姿勢が悪いと、カラダの中で使われすぎる筋肉とそうでないものを生み出します。このアンバランスが肩こりや腰痛、偏った筋肉のつき方や、たるんだお尻の原因となります。

X脚やO脚、扁平足や外反母趾も引き起こすのです。

とはいえ「姿勢を良くする」意識はあっても維持するのは難しいものです。矯正するバンドや座り方をサポートする器具も、徐々に辛くなってくる方もいるのではないでしょうか。これはカラダの内側から根本的に改善せずに、外側の圧力によって矯正しているからです。

姿勢保持のための筋肉(インナーユニット)にアプローチするツールを使ったエクササイズを行うことをご検討なさってみてください。

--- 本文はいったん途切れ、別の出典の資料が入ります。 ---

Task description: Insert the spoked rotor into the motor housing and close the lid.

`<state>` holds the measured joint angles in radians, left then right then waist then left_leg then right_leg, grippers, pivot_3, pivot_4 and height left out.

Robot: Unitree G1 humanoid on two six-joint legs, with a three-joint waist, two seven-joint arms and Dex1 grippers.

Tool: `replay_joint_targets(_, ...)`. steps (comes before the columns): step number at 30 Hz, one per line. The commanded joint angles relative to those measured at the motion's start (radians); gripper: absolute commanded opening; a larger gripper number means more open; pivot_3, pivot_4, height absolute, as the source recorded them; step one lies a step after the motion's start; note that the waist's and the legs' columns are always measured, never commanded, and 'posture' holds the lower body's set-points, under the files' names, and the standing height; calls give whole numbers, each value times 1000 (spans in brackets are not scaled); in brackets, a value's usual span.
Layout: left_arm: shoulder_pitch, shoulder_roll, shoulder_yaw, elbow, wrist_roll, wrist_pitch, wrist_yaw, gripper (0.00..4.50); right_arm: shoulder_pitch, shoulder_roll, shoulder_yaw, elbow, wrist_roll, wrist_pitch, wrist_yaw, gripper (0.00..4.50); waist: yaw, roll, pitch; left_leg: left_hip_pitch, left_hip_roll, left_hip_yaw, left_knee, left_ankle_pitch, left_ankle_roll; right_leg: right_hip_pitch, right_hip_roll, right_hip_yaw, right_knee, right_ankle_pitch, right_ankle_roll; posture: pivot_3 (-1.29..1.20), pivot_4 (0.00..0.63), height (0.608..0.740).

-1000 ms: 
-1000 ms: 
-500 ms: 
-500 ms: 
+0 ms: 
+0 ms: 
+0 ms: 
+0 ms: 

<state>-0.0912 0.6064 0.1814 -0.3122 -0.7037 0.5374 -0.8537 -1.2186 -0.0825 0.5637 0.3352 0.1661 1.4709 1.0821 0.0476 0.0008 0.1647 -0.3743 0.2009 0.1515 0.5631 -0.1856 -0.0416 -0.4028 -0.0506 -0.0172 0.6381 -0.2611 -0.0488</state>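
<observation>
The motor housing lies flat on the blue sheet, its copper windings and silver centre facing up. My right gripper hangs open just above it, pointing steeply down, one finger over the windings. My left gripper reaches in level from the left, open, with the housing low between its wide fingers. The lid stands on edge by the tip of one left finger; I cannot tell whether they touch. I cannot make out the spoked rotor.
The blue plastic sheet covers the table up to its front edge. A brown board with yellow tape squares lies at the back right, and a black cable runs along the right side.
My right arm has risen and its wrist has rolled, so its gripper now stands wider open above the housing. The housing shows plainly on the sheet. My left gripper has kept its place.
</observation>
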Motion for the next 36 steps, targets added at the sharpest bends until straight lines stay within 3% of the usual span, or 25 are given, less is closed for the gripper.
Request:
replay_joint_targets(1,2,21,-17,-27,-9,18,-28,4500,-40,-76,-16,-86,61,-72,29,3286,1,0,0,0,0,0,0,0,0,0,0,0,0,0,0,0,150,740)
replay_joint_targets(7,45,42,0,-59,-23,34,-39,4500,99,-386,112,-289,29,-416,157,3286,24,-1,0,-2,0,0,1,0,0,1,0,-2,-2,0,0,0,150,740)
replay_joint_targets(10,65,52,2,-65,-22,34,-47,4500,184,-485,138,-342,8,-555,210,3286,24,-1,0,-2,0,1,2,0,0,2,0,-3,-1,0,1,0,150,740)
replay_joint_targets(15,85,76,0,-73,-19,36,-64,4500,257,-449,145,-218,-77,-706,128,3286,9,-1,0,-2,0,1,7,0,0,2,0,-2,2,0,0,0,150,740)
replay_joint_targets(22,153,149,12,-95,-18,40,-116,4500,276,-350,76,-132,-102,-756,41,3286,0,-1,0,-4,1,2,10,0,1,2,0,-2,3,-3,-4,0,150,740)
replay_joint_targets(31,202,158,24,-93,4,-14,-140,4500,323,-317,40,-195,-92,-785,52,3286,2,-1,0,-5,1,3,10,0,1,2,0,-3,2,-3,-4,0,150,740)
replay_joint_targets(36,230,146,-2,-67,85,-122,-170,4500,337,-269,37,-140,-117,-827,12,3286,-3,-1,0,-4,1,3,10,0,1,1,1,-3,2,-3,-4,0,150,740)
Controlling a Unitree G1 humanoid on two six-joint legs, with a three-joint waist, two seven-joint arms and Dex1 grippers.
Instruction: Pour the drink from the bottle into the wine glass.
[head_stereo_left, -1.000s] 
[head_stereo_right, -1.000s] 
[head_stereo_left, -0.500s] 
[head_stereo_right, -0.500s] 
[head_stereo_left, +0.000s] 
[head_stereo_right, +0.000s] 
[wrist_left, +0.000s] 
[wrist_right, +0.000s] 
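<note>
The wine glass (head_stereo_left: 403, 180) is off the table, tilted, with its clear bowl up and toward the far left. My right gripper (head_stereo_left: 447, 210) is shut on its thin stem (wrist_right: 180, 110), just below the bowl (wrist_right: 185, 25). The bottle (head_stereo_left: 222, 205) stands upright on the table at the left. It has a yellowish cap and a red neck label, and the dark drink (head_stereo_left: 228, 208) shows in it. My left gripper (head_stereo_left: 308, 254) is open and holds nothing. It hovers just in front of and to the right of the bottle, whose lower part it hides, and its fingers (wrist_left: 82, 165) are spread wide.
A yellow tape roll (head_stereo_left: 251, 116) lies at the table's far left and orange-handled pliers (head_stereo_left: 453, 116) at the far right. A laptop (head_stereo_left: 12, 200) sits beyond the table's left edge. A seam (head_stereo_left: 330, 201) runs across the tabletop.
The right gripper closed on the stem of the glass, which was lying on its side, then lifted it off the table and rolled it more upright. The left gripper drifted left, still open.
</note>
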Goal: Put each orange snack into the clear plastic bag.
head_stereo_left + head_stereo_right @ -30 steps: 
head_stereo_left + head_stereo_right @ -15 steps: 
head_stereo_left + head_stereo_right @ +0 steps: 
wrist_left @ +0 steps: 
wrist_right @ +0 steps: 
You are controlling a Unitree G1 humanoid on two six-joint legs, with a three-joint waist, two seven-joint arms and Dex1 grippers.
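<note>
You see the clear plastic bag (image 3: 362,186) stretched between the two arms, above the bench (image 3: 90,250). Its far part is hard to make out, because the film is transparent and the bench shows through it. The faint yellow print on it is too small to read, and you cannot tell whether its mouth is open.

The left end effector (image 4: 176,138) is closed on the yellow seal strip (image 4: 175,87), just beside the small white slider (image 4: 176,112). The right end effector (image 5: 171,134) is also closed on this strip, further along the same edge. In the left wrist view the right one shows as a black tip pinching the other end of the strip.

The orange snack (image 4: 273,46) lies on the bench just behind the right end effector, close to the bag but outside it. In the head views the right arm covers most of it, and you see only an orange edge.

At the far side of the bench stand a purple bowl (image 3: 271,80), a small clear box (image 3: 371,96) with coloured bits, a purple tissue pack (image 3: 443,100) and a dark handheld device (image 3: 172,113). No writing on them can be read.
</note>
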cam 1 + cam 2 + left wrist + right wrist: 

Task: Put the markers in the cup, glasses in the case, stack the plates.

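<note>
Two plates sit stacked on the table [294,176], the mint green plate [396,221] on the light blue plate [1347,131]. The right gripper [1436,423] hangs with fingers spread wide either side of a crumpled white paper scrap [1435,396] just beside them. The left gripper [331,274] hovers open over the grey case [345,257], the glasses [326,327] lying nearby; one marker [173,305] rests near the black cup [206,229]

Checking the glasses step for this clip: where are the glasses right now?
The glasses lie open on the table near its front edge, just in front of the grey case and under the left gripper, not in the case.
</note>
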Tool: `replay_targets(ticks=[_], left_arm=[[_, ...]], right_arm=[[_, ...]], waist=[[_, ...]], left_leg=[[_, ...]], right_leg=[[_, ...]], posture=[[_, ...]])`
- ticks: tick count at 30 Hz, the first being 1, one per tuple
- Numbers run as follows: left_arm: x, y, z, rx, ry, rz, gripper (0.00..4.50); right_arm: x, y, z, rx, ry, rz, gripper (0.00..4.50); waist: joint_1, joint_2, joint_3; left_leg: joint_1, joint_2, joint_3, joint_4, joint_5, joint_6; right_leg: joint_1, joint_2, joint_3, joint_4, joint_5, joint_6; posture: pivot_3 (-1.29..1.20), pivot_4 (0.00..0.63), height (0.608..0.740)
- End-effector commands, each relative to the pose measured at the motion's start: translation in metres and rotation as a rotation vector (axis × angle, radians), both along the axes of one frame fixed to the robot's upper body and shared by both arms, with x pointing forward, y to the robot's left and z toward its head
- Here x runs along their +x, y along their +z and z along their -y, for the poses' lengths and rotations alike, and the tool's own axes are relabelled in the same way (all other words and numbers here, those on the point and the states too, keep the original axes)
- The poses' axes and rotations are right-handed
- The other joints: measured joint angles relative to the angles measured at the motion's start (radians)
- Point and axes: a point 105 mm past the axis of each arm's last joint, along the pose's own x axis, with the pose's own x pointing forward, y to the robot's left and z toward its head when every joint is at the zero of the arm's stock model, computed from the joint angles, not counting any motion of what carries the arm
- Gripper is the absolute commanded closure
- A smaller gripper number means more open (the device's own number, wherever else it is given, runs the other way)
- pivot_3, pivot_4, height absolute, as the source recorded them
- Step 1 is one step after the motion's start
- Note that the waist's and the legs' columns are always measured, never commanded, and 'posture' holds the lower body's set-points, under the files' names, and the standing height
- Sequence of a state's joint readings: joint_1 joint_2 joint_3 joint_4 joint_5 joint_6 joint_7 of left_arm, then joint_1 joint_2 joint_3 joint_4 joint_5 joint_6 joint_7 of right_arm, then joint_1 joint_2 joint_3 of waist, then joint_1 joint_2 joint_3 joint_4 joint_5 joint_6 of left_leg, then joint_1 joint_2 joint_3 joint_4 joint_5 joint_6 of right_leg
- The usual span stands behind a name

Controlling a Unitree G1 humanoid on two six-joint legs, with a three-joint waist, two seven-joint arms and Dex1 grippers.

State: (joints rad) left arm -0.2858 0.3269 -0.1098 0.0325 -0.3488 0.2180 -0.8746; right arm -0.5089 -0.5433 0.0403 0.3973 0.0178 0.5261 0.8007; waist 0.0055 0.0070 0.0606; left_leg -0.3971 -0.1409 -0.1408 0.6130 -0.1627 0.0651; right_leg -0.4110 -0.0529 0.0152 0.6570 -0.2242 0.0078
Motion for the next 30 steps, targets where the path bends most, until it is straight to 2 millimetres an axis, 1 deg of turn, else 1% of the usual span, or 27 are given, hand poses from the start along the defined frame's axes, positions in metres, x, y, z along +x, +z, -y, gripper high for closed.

当ブログを運営する(株)LPNでは、ストレッチポール®やひめトレ®というエクササイズツールを製造しています。気になった方は以下の記事も参考になさってみてください。

ストレッチポール®が猫背に効果的な理由と特選エクササイズ

1週間で-3.5cm!ぽっこりお腹を解消する簡単体幹トレーニング

6.まとめ

下半身デブを改善する方法をご紹介しました。下半身が太いのは「生まれつきの体質」というよりも、「これまでの体の使い方」や「運動不足」によって生じているものがほとんどです。

その結果、下半身太りだけではなく、他のトラブルを生じさせている可能性があります。

この記事で紹介した方法を、継続して行うことで徐々に解消されるはずです。どのような方でも美脚になる可能性はありますので、ぜひチャレンジしてみてください。